The directory is supposed to be created by maintain-kubeusers on tools-k8s-master-01, which, besides creating the home directory, also allocates and gives k8s creds to the user, in a directory named .kube inside the directory. The .kube is missing:
root@tools-bastion-05:~# ls -al /data/project/genedb total 160 drwxr-xr-x 4 tools.genedb tools.genedb 4096 May 16 15:22 . drwxr-xr-x 2046 root root 69632 May 16 14:55 .. -rw-r--r-- 1 tools.genedb tools.genedb 53639 May 16 20:52 access.log -rw------- 1 tools.genedb tools.genedb 906 May 16 15:22 .bash_history -rw-r--r-- 1 tools.genedb tools.genedb 49 May 16 14:58 error.log drwxrwxr-x 2 tools.genedb tools.genedb 4096 May 16 15:05 public_html -r-------- 1 tools.genedb tools.genedb 52 May 16 14:55 replica.my.cnf drwxr-xr-x 2 tools.genedb tools.genedb 4096 May 16 15:00 scripts -rw-r--r-- 1 tools.genedb tools.genedb 137 May 16 14:58 service.manifest
systemctl says maintain-kubeusers is running, but it generates no logs at all:
root@tools-k8s-master-01:~# systemctl status maintain-kubeusers ● maintain-kubeusers.service - "Create & Maintain kubernetes tool & infrastructure users" Loaded: loaded (/lib/systemd/system/maintain-kubeusers.service; enabled) Active: active (running) since Sat 2018-05-12 02:46:34 UTC; 4 days ago Main PID: 14152 (maintain-kubeus) CGroup: /system.slice/maintain-kubeusers.service └─14152 /usr/bin/python3 /usr/local/bin/maintain-kubeusers --infrastructure-users /etc/kubernetes/infrastructure-users --project ... Warning: Journal has been rotated since unit was started.
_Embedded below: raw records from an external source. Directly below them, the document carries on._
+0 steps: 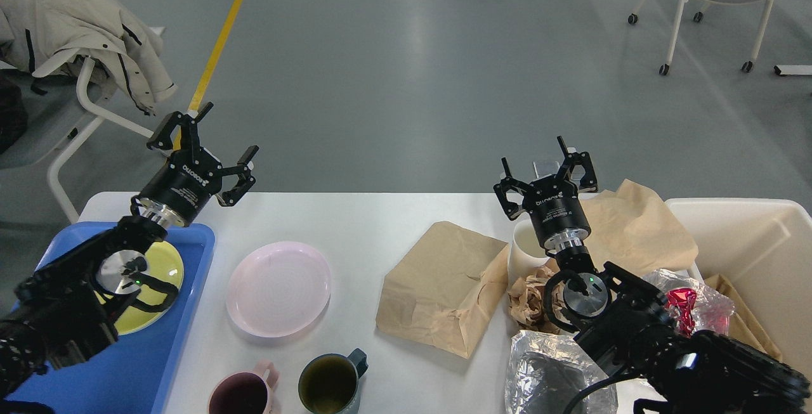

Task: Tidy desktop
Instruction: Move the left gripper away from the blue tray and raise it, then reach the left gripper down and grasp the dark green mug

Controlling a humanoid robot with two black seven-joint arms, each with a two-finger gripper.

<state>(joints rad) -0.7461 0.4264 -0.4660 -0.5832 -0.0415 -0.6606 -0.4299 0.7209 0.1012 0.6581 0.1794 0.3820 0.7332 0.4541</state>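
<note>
The white desktop (pixel 355 217) holds a pink plate (pixel 280 288), a pink mug (pixel 244 394), a dark teal mug (pixel 330 383), a flat brown paper bag (pixel 444 284), a white paper cup (pixel 525 250), crumpled brown paper (pixel 528 300) and a foil bag (pixel 552 373). My left gripper (pixel 217 133) is open and empty, raised above the table's far left corner. My right gripper (pixel 534 153) is open and empty, raised above the white cup at the far edge.
A blue tray (pixel 120 369) at the left holds a yellow plate (pixel 155 274). A cream bin (pixel 748 236) at the right holds brown paper and a clear wrapper with a red item (pixel 682 306). Another brown paper bag (pixel 641 227) lies by the bin. Chairs stand on the floor beyond.
</note>
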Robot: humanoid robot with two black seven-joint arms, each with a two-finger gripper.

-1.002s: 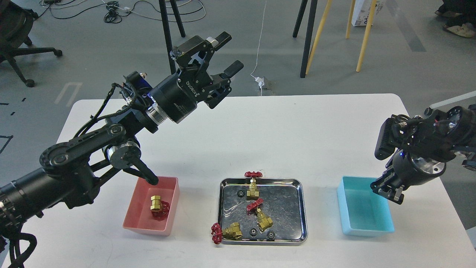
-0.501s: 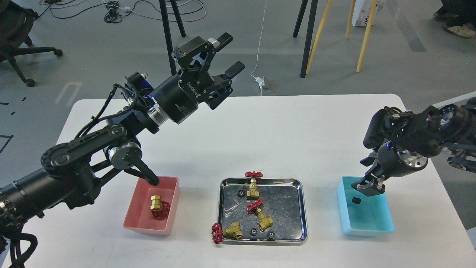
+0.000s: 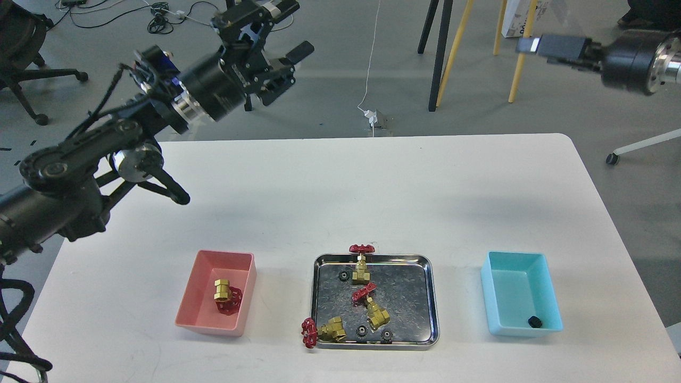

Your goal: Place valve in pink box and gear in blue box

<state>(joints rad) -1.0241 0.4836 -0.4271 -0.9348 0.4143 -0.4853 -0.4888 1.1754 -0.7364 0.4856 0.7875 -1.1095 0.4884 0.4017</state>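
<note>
One valve (image 3: 226,297) lies in the pink box (image 3: 202,306) at the front left. One gear (image 3: 534,321) lies in the front right corner of the blue box (image 3: 513,287). Three more valves (image 3: 374,307) and three gears (image 3: 344,275) are in the steel tray (image 3: 432,298); one of these valves (image 3: 323,330) hangs over the tray's front left corner. My left gripper (image 3: 290,29) is open and empty, high above the table's far left edge. My right gripper (image 3: 550,47) is high at the far right, seen end-on, so its fingers cannot be told apart.
The white table (image 3: 372,197) carries the three containers in a row near its front edge. Behind the table are stand legs (image 3: 441,53), floor cables and an office chair (image 3: 21,48).
The right arm let the gear fall into the blue box, then rose and withdrew to the upper right. The left arm swung up and left, away from the pink box.
</note>
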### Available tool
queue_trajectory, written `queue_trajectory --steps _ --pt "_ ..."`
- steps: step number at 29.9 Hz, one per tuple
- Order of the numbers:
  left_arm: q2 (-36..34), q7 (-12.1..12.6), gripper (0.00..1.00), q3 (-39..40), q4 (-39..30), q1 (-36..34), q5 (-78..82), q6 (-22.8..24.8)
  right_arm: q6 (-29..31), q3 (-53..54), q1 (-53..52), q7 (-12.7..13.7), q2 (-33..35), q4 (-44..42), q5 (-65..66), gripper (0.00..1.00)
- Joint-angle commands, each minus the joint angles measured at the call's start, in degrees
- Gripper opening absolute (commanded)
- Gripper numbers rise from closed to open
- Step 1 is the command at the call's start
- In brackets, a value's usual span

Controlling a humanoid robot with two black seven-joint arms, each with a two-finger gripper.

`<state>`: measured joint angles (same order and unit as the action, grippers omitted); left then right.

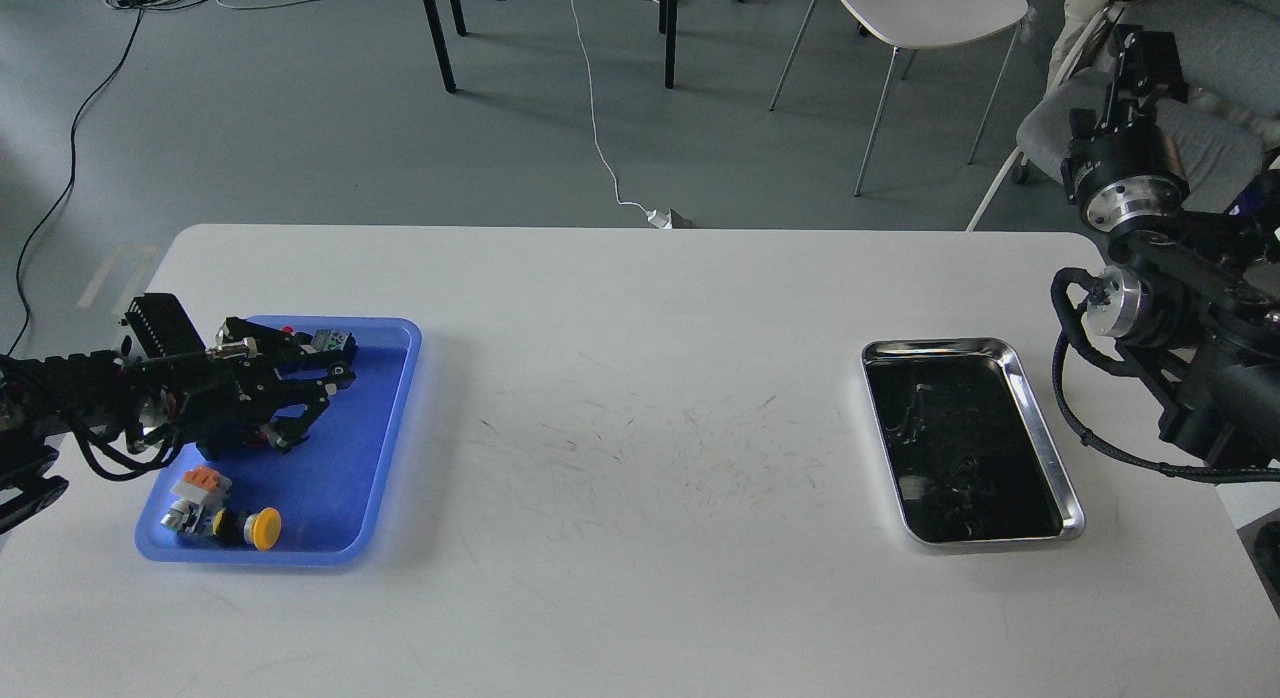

Log output is incomplete or unavailable. root@tools-k8s-master-01:~# journalctl -xu maintain-kubeusers -- Logs begin at Wed 2018-05-16 13:50:53 UTC, end at Wed 2018-05-16 21:00:06 UTC. --
strace shows that it's probably stuck in infinite sleeps of 10 seconds:
root@tools-k8s-master-01:~# strace -p 14152 Process 14152 attached select(0, NULL, NULL, NULL, {8, 415880}) = 0 (Timeout) select(0, NULL, NULL, NULL, {10, 0}) = 0 (Timeout) select(0, NULL, NULL, NULL, {10, 0}) = 0 (Timeout) select(0, NULL, NULL, NULL, {10, 0}^CProcess 14152 detached <detached ...>
Current notes: We've since found that the maintain-kubeusers script doesn't fail hard enough when LDAP is unavailable and will eventually keep running without any access to LDAP after a few tries. This naturally doesn't work. It needs to maintain connections more intelligently or fail harder.